Gouvernance et services de base

Bon nombre de personnes attendent que la sécurité, les services de bases et les structures de gouvernance - plus particulièrement les maires et le système judiciaire - soient rétablis pour rentrer chez elles. Dans une enquête réalisée par l'OIM, les déplacés maliens indiquent également que l'amélioration de la situation économique est une nécessité.

Des représentants gouvernementaux sont revenus à Gao - ville occupée par des rebelles séparatistes touaregs et des militants islamistes au printemps 2012 - mais ils n'ont pas encore repris leurs fonctions.

La majorité des services sociaux sont toujours fournis par les organisations humanitaires ; les rideaux des magasins sont tirés, les banques, les pharmacies et certains magasins restent également fermés. La plupart des Touaregs et des Arabes ont fui.

Les écoles, qui étaient fermées depuis le début de l'intervention française en janvier, commencent à rouvrir leurs portes. À Tombouctou, les écoles ont rouvert, mais elles sont vides, a dit M. Hamama, car la plupart des élèves et des enseignants vivent toujours dans le camp pour réfugiés de Mbéra.

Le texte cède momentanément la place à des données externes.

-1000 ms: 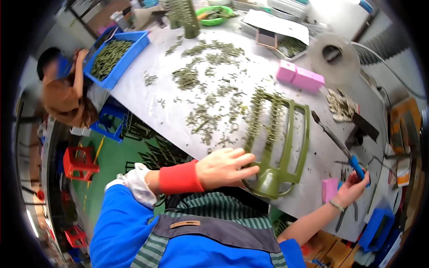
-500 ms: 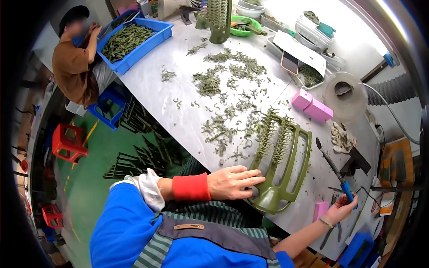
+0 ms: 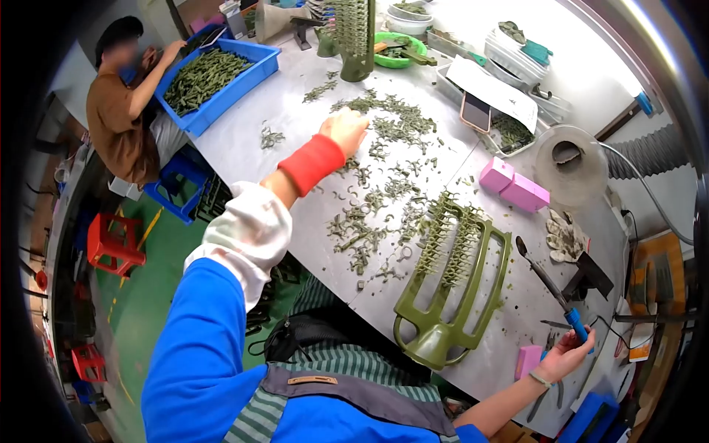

Les familles qui ont inscrit leurs enfants dans les écoles du sud du pays souhaitent attendre la fin de l'année scolaire avant de les réinscrire ailleurs, a indiqué Mme Caux du HCR.

Les importants flux de réfugiés maliens pourraient peser lourdement sur les infrastructures, notamment sur les points de transit de Mopti et Ségou, où les stocks de nourriture, d'eau et de médicaments vont bientôt manquer, a dit Mme Dacruz. « Le gouvernement et les agences d'aide humanitaire doivent se préparer au retour des PDIP [personnes déplacées à l'intérieur de leur pays] ».

Nouveaux déplacements

Entretemps, les affrontements se poursuivent dans la région montagneuse au nord de Kidal et dans la ville de Gao, provoquant de nouveaux déplacements.

Les agents de l'OIM ont compté que 18 702 personnes supplémentaires avaient fui les zones de conflit depuis le lancement de l'intervention française le 11 janvier 2013.

En février 2013, le pays comptait quelque 260 665 déplacés - contre 227 207 en décembre 2012.

À Tin Zaouatène, ville située dans la région de Kidal au nord du Mali, le Comité international de la Croix-Rouge (CICR) essaye de venir en aide aux populations en fuite. Les distributions de nourriture et d'autres fournitures à Tin Zaouatène, Kidal et Tessalit ont été perturbées par le conflit et par la fermeture de la frontière algérienne, selon un communiqué du HCR .

« Ils sont venus de Kidal, de Gao et même de Ménaka, située à environ 600 km. Aujourd'hui, nous fournissons de l'aide à 1 100 familles, un chiffre qui pourrait augmenter si les combats se poursuivent », a dit Valery Mbaoh Nana du CICR à Gao.